### EXERCISE REQUIREMENTS
From the listing below, pull out all lines with "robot" in them.
(Beginning of SUPPLIED MATERIAL)
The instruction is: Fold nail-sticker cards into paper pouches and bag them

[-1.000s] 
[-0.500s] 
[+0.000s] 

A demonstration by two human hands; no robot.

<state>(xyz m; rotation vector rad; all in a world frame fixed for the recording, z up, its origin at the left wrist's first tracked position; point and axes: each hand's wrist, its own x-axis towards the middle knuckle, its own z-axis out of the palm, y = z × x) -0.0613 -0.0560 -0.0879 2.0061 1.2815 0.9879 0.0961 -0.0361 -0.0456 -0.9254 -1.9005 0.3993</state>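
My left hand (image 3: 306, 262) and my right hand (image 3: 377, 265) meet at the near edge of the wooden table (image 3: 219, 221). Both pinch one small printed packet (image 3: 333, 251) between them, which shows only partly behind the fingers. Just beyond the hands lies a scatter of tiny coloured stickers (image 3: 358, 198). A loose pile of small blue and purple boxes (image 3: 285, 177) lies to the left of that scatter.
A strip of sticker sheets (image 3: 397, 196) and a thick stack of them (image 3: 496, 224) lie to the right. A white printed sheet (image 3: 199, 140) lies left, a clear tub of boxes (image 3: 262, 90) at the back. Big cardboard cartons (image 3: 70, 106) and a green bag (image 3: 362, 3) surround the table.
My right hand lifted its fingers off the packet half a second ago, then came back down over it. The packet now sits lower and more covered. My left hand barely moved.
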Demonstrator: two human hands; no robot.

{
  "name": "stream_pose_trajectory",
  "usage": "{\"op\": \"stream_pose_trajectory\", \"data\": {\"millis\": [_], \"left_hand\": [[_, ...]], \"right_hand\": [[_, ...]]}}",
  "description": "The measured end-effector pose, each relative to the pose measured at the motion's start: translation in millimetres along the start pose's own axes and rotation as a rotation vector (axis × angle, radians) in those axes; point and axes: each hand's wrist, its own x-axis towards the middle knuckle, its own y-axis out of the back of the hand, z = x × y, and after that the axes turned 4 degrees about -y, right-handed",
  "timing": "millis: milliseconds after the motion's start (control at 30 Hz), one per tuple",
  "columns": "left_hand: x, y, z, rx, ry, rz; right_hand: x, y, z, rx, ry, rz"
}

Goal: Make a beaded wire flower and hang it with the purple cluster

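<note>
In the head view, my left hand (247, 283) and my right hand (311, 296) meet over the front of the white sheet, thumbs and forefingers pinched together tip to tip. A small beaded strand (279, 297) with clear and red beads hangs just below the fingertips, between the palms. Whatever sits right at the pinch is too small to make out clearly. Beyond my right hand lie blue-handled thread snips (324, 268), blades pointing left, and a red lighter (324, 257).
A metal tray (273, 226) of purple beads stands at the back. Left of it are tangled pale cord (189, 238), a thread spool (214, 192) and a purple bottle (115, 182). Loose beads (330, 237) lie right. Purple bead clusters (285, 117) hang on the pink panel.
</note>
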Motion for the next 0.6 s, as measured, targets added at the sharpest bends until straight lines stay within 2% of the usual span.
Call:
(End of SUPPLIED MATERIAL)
### TASK OUTPUT
A demonstration by two human hands; no robot.
Demonstrator: two human hands; no robot.

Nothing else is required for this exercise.